Cambridge, UK-based CeNeS unveiled its low-risk strategy as it published financial results for the year ended December, when the company had £7.9 million (US$14.1 million) in cash. That is sufficient for two years, but Goodman said he would like to raise more.

"The markets should be very receptive to our story," he said. "There is not a lot of bricks and mortar. All our money is spent on development, and we now have a robust, low-risk approach to the central nervous system, which is a very difficult area with a lot of unmet need."

The low-risk strategy is exemplified by CNS 7056X, a short-acting sedative that permits rapid recovery of patients undergoing day case procedures or surgery. Although the compound is only ready for preclinical development, Goodman noted, "This is much less risky because as soon as you get into Phase I, you know if it works or not."

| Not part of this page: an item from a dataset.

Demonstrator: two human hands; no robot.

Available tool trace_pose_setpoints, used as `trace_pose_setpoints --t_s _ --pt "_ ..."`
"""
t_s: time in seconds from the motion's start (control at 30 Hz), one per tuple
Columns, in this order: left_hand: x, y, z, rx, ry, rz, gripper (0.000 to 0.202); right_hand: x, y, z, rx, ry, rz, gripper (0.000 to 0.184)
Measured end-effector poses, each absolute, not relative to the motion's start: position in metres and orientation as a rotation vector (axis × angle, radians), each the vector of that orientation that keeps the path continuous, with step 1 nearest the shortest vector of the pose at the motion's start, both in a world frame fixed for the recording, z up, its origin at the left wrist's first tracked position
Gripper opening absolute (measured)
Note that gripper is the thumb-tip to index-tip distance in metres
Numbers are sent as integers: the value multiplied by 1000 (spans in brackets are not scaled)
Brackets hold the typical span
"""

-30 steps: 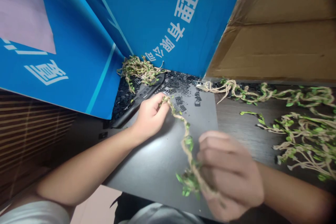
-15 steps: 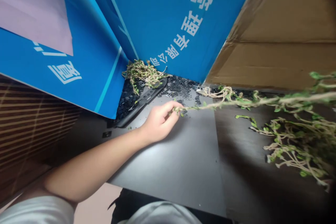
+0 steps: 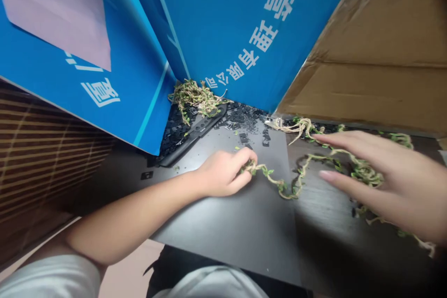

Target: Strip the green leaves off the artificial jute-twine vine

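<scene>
My left hand (image 3: 225, 174) rests on the dark grey mat (image 3: 223, 228) and pinches one end of a jute vine with small green leaves (image 3: 286, 186). The vine lies slack across the mat's right edge and runs rightward under my right hand (image 3: 384, 177). That hand hovers over the vine with its fingers stretched out and apart, holding nothing that I can see.
A tangle of more leafy vines (image 3: 394, 195) lies on the dark wooden table at right. Another small bundle (image 3: 195, 98) sits in the far corner on a black tool (image 3: 195, 132) amid several small black clips. Blue printed boards (image 3: 216, 23) and brown cardboard (image 3: 377, 56) wall the space.
The vine was pulled taut to the right half a second ago; it now lies slack on the table. My right hand has come back into view, open above it.
</scene>
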State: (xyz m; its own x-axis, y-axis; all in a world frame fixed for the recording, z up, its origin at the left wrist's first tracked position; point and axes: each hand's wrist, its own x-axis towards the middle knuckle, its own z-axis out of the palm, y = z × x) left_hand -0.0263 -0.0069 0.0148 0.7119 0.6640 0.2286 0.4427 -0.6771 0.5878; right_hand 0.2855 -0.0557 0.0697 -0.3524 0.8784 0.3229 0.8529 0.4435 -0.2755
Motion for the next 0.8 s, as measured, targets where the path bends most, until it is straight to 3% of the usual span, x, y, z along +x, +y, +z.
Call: trace_pose_setpoints --t_s 0.23,0.3,0.5,0.8 --pt "-26 -5 12 2537 890 624 12 167 -47 38 -1311 -1857 1114 46" --pt "-26 -4 11 2543 888 652 12 165 -45 30 -1323 -1830 1229 39" --pt "-26 -3 13 2564 833 636 20 188 -42 21 -1370 -2163 414 18" --pt "-27 -1 17 2560 888 504 16 199 -39 -6 -1048 -2266 197 18"
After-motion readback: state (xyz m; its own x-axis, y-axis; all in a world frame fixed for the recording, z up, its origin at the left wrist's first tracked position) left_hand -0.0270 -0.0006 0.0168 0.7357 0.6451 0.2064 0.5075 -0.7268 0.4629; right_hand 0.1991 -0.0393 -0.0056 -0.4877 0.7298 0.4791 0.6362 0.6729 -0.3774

Goodman said the risks are further reduced because CNS 7056X originated in the laboratories of GlaxoSmithKline plc. It was acquired by CeNeS in a takeover of TheraSci Ltd. in a £3.7 million all-share deal in November. The compound has the same mechanism of action as well-established sedatives such as midazolam, but has been modified by GSK to be rapidly broken down in the body to an inactive metabolite. That is expected to give a short and predictable duration of action.

CeNeS is gearing up manufacturing for preclinical studies and expects CNS 7056X to enter the clinic in 2005. "Based on our plans, it will be on the market in 2009," Goodman said. GSK has granted full rights to CeNeS, and has a 5 percent shareholding in the company.

Also in line with the low-risk approach, CeNeS is working on a modified version of L-DOPA, the mainstay treatment for Parkinson's disease. The company has identified a novel series of Catechol-O-methyltransferase (COMT) inhibitors. Existing COMT inhibitors are combined with L-DOPA to "smooth out" the pharmacokinetics of L-DOPA, thus extending its action, but have significant side effects, including liver toxicity, and have poor brain penetration and low oral bioavailability.

"We are taking a known therapy, with a known mechanism of action and applying our expertise in Parkinson's disease to come up with something with a better side effect profile," Goodman said. "This may be only at the stage of lead optimization, but we will be able to come up with a robust data package at an early stage of development."

CeNeS has two products that are more advanced: M6G, a metabolite of morphine in a Phase III program, and CNS 5161, a treatment of neuropathic pain three months into its second Phase II trial.

"We are two years away from launching a product. M6G has been in northward of 500 patients, and several Phase II trials have shown equivalent analgesic effect to morphine, so a lot of the risk has gone out [of the program]," Goodman said. "Following the first Phase III [trial] we will be looking at another one that will differentiate the profile from morphine."